**Task to carry out**
Find the string "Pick" in the records. Copy every line it appears in.

Records from a dataset:
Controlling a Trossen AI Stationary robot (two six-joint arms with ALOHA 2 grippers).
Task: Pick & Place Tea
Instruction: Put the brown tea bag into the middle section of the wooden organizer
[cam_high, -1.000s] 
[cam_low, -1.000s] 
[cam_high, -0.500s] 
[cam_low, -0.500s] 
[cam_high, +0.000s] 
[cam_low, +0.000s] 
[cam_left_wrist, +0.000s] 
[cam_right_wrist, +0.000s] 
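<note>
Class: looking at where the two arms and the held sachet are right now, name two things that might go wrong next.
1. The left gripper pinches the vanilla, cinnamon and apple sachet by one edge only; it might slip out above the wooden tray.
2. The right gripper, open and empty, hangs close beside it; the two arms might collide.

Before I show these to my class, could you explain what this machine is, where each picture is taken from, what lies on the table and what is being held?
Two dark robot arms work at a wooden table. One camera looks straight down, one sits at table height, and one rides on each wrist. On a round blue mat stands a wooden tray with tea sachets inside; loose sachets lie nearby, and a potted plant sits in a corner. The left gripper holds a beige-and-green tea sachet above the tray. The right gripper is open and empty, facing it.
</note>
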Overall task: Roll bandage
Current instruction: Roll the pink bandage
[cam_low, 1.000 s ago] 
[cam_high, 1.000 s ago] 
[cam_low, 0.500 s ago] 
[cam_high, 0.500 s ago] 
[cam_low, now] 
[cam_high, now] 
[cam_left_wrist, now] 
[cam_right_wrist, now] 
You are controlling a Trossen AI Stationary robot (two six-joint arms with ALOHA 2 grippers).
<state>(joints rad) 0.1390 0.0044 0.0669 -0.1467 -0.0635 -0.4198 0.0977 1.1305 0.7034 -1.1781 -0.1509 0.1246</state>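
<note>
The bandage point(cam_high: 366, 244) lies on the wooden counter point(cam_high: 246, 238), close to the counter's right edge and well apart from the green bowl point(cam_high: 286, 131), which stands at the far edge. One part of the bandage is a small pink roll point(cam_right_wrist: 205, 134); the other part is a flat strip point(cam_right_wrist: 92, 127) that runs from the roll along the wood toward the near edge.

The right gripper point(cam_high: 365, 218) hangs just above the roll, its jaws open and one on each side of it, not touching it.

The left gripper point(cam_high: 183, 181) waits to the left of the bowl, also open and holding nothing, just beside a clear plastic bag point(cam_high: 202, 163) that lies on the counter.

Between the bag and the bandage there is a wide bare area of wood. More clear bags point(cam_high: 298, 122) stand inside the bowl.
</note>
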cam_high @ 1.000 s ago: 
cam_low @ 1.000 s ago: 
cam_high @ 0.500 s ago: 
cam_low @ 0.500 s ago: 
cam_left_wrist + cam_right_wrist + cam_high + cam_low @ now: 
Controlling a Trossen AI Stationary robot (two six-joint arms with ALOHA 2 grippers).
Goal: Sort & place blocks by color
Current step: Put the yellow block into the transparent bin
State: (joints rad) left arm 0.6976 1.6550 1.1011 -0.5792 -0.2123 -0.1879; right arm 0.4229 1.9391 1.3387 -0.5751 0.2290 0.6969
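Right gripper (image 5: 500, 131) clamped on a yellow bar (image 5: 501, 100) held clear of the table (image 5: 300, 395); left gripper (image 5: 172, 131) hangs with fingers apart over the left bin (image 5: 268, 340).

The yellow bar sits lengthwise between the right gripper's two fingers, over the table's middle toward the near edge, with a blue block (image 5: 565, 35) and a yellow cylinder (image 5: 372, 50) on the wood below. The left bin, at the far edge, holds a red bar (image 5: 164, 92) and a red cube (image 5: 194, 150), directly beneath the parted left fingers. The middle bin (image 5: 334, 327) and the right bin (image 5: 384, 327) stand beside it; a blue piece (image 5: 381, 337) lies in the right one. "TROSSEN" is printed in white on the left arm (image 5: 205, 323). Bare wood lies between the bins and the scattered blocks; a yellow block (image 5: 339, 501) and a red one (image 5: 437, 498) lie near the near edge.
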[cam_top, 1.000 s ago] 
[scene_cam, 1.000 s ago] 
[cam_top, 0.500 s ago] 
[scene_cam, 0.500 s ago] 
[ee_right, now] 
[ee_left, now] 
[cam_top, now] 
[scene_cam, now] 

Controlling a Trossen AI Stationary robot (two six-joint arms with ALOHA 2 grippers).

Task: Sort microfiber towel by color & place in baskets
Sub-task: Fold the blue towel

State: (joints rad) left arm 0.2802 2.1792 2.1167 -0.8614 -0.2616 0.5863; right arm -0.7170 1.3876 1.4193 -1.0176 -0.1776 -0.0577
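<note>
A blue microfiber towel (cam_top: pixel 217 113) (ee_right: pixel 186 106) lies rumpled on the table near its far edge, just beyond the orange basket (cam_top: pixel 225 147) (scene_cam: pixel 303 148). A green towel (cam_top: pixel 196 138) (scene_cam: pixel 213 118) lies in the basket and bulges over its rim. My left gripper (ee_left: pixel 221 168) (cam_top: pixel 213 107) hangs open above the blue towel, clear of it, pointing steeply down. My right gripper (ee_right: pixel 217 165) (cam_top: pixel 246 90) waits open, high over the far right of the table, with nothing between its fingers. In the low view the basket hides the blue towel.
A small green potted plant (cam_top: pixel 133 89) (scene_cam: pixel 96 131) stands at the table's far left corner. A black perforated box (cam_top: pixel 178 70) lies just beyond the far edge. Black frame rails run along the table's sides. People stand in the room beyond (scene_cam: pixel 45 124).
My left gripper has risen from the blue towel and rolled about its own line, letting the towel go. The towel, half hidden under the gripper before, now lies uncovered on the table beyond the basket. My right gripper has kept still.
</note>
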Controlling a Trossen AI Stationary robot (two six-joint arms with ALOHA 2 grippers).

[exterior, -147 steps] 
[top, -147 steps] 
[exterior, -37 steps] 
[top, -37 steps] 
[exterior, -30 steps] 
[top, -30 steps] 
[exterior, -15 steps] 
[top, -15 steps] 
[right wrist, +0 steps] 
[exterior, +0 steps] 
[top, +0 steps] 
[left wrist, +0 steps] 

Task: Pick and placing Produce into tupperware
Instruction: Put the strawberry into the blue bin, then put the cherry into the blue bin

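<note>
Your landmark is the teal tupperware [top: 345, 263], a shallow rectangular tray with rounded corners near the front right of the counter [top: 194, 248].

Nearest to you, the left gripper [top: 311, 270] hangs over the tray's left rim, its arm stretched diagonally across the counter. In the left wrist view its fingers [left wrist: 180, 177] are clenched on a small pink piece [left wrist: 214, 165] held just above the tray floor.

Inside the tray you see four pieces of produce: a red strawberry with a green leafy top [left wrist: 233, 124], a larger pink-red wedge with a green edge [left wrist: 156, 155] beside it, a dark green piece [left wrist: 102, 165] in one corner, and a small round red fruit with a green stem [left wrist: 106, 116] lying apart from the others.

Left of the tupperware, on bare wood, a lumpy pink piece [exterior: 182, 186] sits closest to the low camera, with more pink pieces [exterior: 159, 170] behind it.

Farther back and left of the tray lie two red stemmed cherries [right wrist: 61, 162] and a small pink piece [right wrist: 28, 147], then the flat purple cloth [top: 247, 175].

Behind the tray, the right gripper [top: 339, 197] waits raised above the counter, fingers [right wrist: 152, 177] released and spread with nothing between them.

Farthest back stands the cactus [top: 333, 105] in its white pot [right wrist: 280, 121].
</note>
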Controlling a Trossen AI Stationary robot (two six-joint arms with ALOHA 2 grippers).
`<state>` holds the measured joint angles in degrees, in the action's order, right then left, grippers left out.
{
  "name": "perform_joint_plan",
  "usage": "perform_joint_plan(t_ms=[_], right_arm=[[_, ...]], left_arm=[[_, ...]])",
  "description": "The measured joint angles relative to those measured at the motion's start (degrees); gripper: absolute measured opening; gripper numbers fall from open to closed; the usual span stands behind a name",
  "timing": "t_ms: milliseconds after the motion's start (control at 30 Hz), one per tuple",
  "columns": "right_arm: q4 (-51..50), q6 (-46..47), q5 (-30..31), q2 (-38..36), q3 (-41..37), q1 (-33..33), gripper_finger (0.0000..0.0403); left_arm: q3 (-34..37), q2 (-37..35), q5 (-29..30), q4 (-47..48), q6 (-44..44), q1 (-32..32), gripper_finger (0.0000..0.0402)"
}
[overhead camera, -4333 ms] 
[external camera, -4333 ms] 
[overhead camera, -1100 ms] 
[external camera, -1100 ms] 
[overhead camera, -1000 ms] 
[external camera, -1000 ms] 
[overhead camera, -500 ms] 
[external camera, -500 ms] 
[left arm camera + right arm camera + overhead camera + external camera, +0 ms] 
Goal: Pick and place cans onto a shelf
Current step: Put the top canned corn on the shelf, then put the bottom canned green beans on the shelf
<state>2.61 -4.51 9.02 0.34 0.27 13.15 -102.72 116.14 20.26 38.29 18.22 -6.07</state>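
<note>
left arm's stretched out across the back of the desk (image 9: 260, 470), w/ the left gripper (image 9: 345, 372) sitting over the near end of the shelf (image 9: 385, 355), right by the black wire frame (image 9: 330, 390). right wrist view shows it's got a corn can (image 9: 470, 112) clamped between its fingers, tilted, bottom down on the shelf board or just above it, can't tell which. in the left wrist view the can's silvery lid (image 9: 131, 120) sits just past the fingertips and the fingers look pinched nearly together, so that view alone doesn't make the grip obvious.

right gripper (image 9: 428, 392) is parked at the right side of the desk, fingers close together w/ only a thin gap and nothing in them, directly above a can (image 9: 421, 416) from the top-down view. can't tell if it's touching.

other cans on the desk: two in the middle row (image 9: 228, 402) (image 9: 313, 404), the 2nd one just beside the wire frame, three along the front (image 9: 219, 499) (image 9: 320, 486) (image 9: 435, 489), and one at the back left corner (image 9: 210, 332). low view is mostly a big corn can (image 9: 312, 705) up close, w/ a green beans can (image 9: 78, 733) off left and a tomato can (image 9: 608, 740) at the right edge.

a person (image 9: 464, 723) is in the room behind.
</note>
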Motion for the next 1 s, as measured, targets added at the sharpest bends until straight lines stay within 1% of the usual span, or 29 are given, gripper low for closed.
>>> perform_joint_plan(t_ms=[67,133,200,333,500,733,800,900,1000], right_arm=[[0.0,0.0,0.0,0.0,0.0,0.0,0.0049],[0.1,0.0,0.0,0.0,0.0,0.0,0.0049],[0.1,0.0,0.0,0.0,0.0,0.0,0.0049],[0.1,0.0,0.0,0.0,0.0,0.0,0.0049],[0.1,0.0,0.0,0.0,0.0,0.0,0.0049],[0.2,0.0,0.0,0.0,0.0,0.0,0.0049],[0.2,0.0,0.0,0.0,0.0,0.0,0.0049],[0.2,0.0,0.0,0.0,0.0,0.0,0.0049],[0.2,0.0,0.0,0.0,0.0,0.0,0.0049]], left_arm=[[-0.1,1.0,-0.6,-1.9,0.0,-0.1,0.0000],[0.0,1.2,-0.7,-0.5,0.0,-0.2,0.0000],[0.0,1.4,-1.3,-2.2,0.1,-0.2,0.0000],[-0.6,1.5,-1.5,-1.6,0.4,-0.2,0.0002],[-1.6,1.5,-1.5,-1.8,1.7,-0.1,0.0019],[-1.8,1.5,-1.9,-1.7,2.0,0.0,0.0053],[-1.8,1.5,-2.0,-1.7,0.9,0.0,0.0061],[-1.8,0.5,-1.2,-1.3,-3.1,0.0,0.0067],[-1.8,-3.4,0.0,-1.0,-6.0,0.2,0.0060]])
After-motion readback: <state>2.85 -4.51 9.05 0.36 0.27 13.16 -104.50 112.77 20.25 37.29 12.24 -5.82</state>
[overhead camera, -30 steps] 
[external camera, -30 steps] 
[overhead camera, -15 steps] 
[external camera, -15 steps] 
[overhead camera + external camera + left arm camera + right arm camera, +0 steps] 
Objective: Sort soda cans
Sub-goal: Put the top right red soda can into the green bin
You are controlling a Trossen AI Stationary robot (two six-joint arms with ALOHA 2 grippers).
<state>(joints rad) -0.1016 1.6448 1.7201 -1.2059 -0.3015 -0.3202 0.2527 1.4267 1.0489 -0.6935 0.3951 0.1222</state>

**Response to this task**
Task: Pick & Place Tea
Task: Pick and placing Produce into tupperware
Goal: Pick and place cans onto a shelf

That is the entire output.